Duque agreed with Lacson that the off-budget incomes and expenditures should have canceled each other out, and promised to discuss the matter with other DOH officials.

Duque also clarified that a P448-billion income cited by Lacson was from an erroneous report by Eastern Visayas Medical Center in Tacloban City, which should have posted a projected income of P448 million, not billion, in 2021.

He said that for 2021, the DOH off-budget income was P21.3 billion. Duque said that he would ask the Department of Budget and Management to rectify the error in the 2022 BESF.

Senate Minority Leader Franklin Drilon asked what would happen to the huge sums, who would authorize how and where they would be spent, and how would the money be reported in the books of account.

Drilon believed that these DOH-operated hospitals were being run like government-owned and controlled corporations which treated their incomes as “corporate funds.”

Special GAA provision

“Whether or not this is authorized in the budget, this is a huge amount that it becomes inappropriate given the pandemic that we have today; it is really unjustified to continue this assuming this is true,” Drilon said.

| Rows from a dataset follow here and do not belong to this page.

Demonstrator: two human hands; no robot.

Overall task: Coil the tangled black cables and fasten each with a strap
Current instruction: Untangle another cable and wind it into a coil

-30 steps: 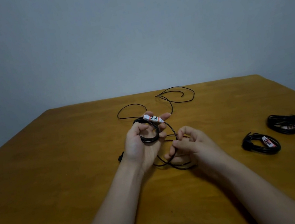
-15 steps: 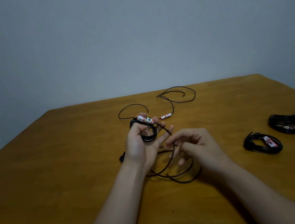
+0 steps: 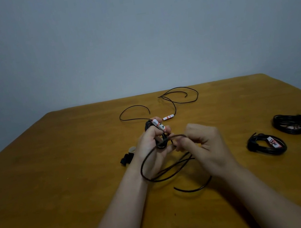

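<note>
Item: black cable [image 3: 174, 107], partly coiled. A small coil [image 3: 155, 132] of it is held in the left hand [image 3: 150, 143], whose grip is closed around the turns; a white and orange tag [image 3: 158, 125] is seen at the top of that grip, by the fingertips. Just right of it, a strand of the same cable is pinched in the right hand [image 3: 204, 142], grip closed on it, the two hands nearly touching. From the pinch a wide loop [image 3: 144, 166] is carried down across the left wrist and back beneath both grips, where further slack lies on the desk [image 3: 57, 179]. Beyond the left grip, loose cable is spread in open curves over the far part of the desk, with a white and orange end piece [image 3: 168, 117] just behind the fingers. A black plug [image 3: 126, 158] lies just left of the left grip.

Item: finished coils [image 3: 266, 144], tagged, laid well to the right of the right grip; the nearest is seen whole, the others [image 3: 291, 123] are set farther right, near the desk edge.
</note>
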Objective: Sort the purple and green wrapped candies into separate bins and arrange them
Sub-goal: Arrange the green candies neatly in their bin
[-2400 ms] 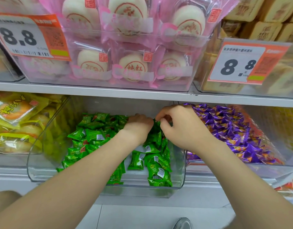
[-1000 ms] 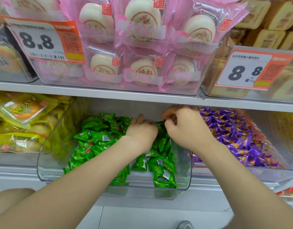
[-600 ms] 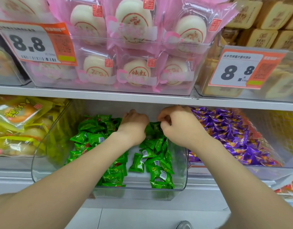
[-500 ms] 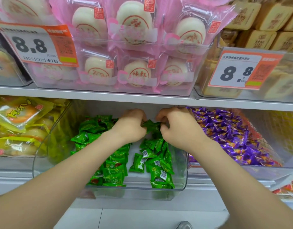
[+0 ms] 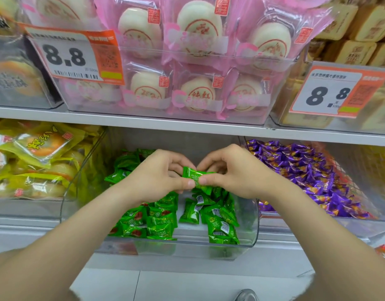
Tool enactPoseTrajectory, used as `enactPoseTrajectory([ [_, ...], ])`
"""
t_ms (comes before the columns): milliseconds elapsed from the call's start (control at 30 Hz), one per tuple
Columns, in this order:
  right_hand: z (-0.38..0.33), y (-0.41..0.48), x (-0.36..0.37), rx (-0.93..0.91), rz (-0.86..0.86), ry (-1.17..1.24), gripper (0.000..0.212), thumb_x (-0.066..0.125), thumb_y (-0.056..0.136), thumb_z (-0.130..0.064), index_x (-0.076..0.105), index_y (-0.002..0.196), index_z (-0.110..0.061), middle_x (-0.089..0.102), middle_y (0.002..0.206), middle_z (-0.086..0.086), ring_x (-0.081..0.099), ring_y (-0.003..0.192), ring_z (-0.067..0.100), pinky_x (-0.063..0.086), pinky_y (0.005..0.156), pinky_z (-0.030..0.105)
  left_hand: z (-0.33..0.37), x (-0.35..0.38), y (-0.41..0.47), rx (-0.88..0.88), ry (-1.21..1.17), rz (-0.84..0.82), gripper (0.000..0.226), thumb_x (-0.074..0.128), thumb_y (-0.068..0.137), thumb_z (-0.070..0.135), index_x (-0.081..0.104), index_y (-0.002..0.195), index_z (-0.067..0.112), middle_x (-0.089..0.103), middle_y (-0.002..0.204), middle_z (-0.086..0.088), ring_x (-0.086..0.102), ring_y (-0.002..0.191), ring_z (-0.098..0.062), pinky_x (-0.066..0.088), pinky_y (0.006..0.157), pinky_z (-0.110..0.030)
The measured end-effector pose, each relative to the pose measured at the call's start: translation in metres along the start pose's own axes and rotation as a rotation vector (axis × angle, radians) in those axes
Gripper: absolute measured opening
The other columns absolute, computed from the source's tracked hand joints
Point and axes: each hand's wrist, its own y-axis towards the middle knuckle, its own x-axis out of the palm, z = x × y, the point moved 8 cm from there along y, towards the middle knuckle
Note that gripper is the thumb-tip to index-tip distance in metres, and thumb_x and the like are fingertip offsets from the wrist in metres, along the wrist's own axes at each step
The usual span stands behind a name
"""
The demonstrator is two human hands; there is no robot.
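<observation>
We're pinching 1 green wrapped candy (image 5: 195, 176) w/ 2 hands, thumbs & fingers clamping it: left hand (image 5: 156, 174) on its left end, right hand (image 5: 232, 172) on its right; it's hovering just above the green candy pile (image 5: 161, 220) in the clear middle bin (image 5: 187, 249); purple candies (image 5: 306, 170), too many to count, are lying in the right bin (image 5: 295, 224); left price tag (image 5: 72, 57) & right price tag (image 5: 337, 90), 2 total, are both showing 8.8.

Bright even light; edges bowed, forearms blurred
</observation>
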Motion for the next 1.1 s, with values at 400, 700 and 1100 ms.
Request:
enactPoseTrajectory([
  [400,0.017,0.045,-0.002,0.211,0.047,-0.53,0.022,0.08,0.088,-0.031,0.079,0.108,-0.022,0.073,0.113,0.003,0.068,0.107,0.026,0.055,0.093,0.03,0.0,-0.037,0.016,0.1,0.568,0.281,0.034,0.083,0.082,0.023,0.069,0.112,0.027,0.072,0.094,0.009,0.069,0.082,-0.013,0.051,0.075,-0.024],
  [700,0.054,0.088,0.014,0.496,0.141,-0.482,0.041,0.064,0.09,0.002,0.064,0.13,-0.006,0.059,0.136,0.02,0.059,0.128,0.039,0.055,0.095,0.04,-0.038,-0.025,0.027,-0.085,1.027,0.05,0.049,0.05,0.103,0.049,0.044,0.151,0.04,0.041,0.142,-0.006,0.035,0.135,-0.041,0.037,0.112,-0.053],
  [1100,0.083,0.074,0.038,0.647,0.504,-0.091,0.034,0.067,0.081,0.001,0.077,0.1,-0.025,0.072,0.114,0.011,0.071,0.107,0.034,0.058,0.09,0.032,-0.044,-0.011,0.03,-0.11,1.23,-0.125,0.054,0.042,0.103,0.057,0.05,0.148,0.029,0.04,0.152,-0.007,0.024,0.144,-0.04,0.027,0.11,-0.062],
])
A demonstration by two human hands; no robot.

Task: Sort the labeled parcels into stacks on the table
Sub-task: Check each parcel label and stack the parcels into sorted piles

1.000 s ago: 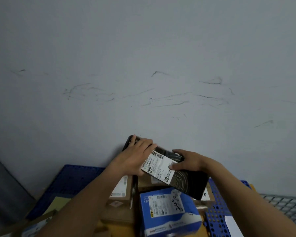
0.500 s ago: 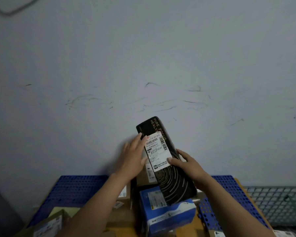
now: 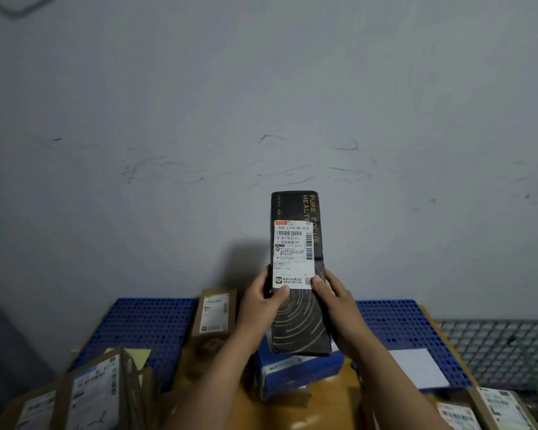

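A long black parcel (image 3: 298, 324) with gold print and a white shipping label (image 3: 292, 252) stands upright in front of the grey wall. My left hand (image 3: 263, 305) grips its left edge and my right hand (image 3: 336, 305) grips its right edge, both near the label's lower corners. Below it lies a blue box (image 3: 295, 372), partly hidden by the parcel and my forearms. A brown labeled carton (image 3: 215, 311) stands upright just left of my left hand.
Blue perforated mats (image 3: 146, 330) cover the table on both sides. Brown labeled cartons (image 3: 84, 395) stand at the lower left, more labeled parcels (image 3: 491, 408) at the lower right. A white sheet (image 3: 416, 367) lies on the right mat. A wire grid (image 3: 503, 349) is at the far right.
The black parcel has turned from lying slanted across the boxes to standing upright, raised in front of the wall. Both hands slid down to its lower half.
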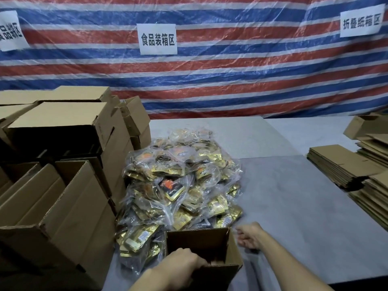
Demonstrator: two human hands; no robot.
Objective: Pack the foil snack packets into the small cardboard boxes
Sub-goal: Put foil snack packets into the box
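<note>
A heap of gold foil snack packets [180, 185], bundled in clear plastic bags, lies in the middle of the grey table. In front of it stands a small open cardboard box [233, 250], dark inside. My left hand [182, 263] grips the box's near rim, fingers curled over the edge. My right hand [251, 236] is just right of the box's far right corner, fingers curled; whether it holds the flap or anything else is unclear.
Open and stacked cardboard boxes [69, 198] crowd the left side. Flat folded cartons [344, 164] are piled at the right edge of the grey table [298, 206]. A striped tarp with paper signs [157, 39] hangs behind.
</note>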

Lacson cited a special provision in the 2021 General Appropriations Act, which mandates that “all income generated from the operation of [government hospitals] … shall be deposited in an authorized government depository bank and used to augment the hospitals and other health facilities’ (maintenance and other operating expenses) and capital outlay requirements.”

“So, this leads me to speculate: Are these funds being kept in banks to let them earn interest?” he said.

Review policies

A government hospital’s earnings should be spent in a manner that would fulfill its mandate of providing a “people-centered” healthcare system, Lacson said.

Still, there are many cases of patients who must cough up huge sums for their hospital bills, and are often forced to seek the help of politicians, he said. “But what happens to those who do not know any senator or congressman?” he said.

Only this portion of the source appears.